Thus cP[aarrggbb] = (1.0 - 0.3448) * Stop5[FFFF0000] + 0.3448 * Stop6[FFFFFFFF] =  [58580000] + [A7A7A7A7] = [FFFFA7A7].

### Calculation strategy

FIRST The implemented radial gradient algorithm loops top down through the scan lines of the bitmap (0 <= y < bitmap.Height).

SECOND For every scan line above the centerY coordinate an ellipse center originated angle sweeps the range from `1.5 * PI` to `-0.5 * PI`. For every scan line below the centerY coordinate an ellipse center originated angle sweeps the range from `0.5 * PI` to `2.5 * PI`.

This is done to

• ensure that all pixel of the scan line are calculated and the
• ellipse boundary point pE can be calculated easily (boundaryX² / radiusX² + boundaryY² / radiusY² = 1).

THIRD The ellipse point pE coordinates are translated into pE(F) coordinates relative to the focal point/apex pF. Since the scan line's y coordinate is given, the scan line's x coordinate of pixel pS can be calculated baset on pF easyly with this equiation: pS.X = pE(F).X / |pE(F).Y| * |pS.Y| A scan line x coordinate outside the bitmap boundaries is discarded.

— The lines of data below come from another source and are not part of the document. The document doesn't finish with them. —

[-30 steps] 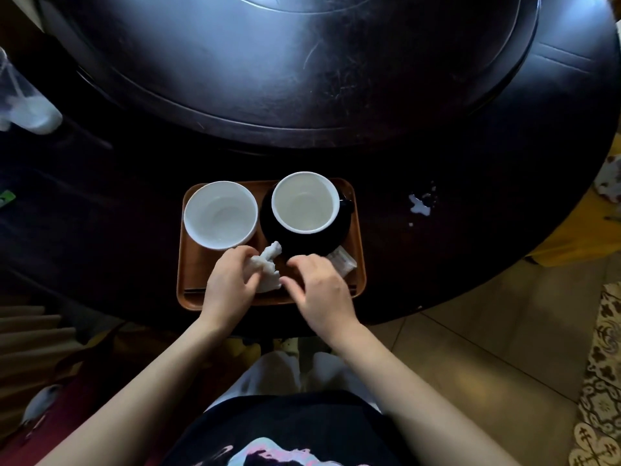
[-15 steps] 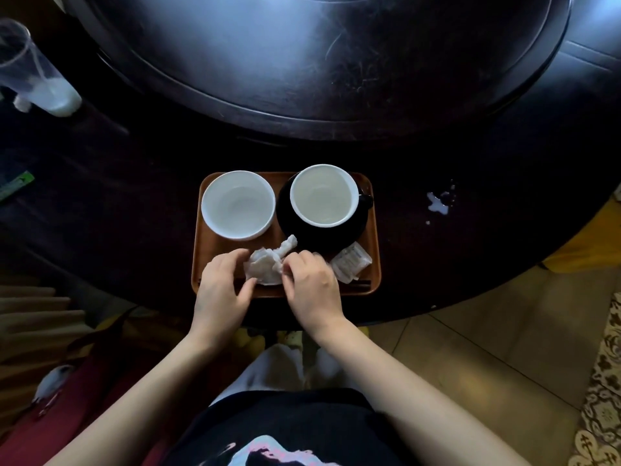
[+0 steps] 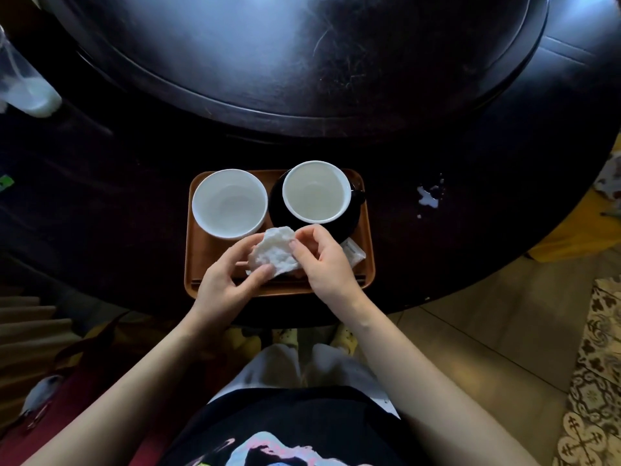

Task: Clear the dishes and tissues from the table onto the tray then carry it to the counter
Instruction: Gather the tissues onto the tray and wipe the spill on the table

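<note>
A brown tray (image 3: 366,257) lies at the near edge of the dark round table (image 3: 470,230). On it stand a white bowl (image 3: 230,202) at the left and a white cup (image 3: 316,191) on a black saucer (image 3: 349,223) at the right. A crumpled white tissue (image 3: 274,252) is lifted just above the tray's front half. My left hand (image 3: 225,280) pinches its lower left edge and my right hand (image 3: 322,260) pinches its right side. A second small folded tissue (image 3: 354,255) lies on the tray, partly hidden behind my right hand. Dark chopsticks (image 3: 198,281) lie along the tray's front rim.
A raised dark turntable (image 3: 302,62) fills the table's middle. A clear plastic cup with milky liquid (image 3: 25,89) stands at the far left. A small white spill (image 3: 428,198) marks the table right of the tray. Tiled floor and a patterned rug (image 3: 594,381) lie to the right.
Both hands have raised the crumpled tissue off the tray and spread it between them; before, it lay bunched on the tray under my fingers. The view shifted slightly.
</note>
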Demonstrator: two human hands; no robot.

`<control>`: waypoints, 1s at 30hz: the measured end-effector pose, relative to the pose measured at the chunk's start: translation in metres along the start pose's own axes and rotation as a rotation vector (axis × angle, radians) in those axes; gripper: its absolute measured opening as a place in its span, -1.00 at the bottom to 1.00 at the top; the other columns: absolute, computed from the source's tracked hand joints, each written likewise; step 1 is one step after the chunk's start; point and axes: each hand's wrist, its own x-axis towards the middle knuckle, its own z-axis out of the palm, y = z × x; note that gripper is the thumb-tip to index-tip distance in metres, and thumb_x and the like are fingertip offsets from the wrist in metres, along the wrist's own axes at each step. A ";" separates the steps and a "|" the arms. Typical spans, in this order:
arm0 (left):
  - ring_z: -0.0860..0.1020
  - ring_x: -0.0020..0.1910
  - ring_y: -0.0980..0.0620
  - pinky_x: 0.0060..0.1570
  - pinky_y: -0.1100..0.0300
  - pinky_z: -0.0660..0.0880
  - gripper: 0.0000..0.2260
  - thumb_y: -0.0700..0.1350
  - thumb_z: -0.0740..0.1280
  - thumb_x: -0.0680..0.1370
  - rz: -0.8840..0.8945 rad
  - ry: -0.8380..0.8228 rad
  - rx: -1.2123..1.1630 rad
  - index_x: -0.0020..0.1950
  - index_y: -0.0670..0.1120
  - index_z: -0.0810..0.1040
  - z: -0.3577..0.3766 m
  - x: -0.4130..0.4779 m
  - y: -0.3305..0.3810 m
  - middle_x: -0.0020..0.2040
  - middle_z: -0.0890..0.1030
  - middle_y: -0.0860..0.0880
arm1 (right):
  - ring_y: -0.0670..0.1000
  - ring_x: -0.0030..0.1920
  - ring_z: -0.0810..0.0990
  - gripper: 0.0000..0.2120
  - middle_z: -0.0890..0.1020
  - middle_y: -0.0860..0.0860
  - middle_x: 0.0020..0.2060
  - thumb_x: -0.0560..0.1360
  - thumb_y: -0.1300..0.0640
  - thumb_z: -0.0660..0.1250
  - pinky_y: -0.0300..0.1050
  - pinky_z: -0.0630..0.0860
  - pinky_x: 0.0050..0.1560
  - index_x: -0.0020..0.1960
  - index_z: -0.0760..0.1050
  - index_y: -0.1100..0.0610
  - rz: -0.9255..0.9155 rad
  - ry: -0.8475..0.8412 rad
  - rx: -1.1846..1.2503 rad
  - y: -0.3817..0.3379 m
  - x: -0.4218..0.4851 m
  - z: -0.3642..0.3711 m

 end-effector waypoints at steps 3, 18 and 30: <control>0.62 -0.05 0.15 -0.11 0.39 0.51 -0.81 -0.07 0.40 0.44 -0.124 -0.004 -0.264 0.04 0.02 0.60 0.002 0.005 0.006 -0.08 0.69 0.12 | -0.14 -0.14 0.53 -0.90 0.56 -0.06 -0.20 0.55 0.24 0.25 -0.28 0.49 -0.04 -0.08 0.46 0.06 0.032 0.014 0.087 -0.009 0.000 -0.010; 0.59 -0.13 0.00 -0.06 0.09 0.53 -0.92 -0.16 0.31 0.49 -0.342 -0.198 -0.486 -0.06 -0.08 0.58 0.087 0.031 0.060 -0.17 0.65 -0.03 | -0.19 0.08 0.60 -0.63 0.58 -0.06 0.08 0.48 0.23 0.35 -0.29 0.56 0.05 0.26 0.41 0.05 0.047 0.201 0.219 -0.004 -0.040 -0.093; 0.61 -0.12 0.17 -0.09 0.29 0.53 -0.91 -0.11 0.39 0.45 -0.046 -0.023 0.048 -0.05 -0.02 0.59 0.174 0.049 0.091 -0.14 0.65 0.06 | -0.07 0.07 0.61 -0.85 0.61 0.08 0.05 0.45 0.21 0.38 -0.21 0.57 0.05 -0.01 0.59 0.27 0.037 0.252 0.082 0.016 -0.034 -0.177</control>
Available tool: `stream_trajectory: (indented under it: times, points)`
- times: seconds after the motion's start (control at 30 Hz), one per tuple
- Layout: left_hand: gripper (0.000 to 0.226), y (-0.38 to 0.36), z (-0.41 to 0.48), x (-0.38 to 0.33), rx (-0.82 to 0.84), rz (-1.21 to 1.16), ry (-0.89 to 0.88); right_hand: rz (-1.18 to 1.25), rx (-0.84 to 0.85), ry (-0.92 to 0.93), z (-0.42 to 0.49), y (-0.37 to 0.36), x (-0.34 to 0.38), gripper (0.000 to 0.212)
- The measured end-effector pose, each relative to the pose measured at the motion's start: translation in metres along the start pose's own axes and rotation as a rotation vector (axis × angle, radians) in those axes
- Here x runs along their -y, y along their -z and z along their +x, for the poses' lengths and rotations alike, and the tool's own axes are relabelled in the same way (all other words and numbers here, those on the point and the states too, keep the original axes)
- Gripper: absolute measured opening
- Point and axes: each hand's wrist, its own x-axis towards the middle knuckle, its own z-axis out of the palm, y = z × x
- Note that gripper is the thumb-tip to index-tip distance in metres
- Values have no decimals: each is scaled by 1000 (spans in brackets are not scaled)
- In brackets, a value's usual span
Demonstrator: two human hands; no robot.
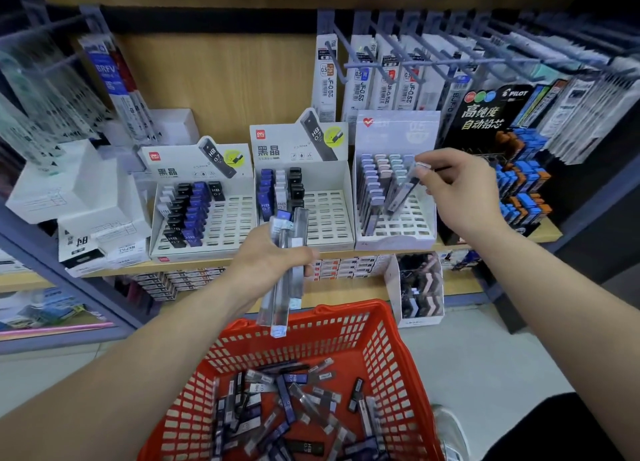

FOURTH The pixel color is calculated as already described and set to the pixel.

### Calculation problems

• The first problem is speed. Currently the top down loop through the scan lines of the bitmap is implemented with a single thread. Instead, since there is no retroactive effect between the scan lines, every scan line could be calculated seperately (multi threaded). The only challenge is the competting bitmap access, that could be solved with a managed pixel array buffer and a final transfer from managed pixel array buffer to bitmap bits.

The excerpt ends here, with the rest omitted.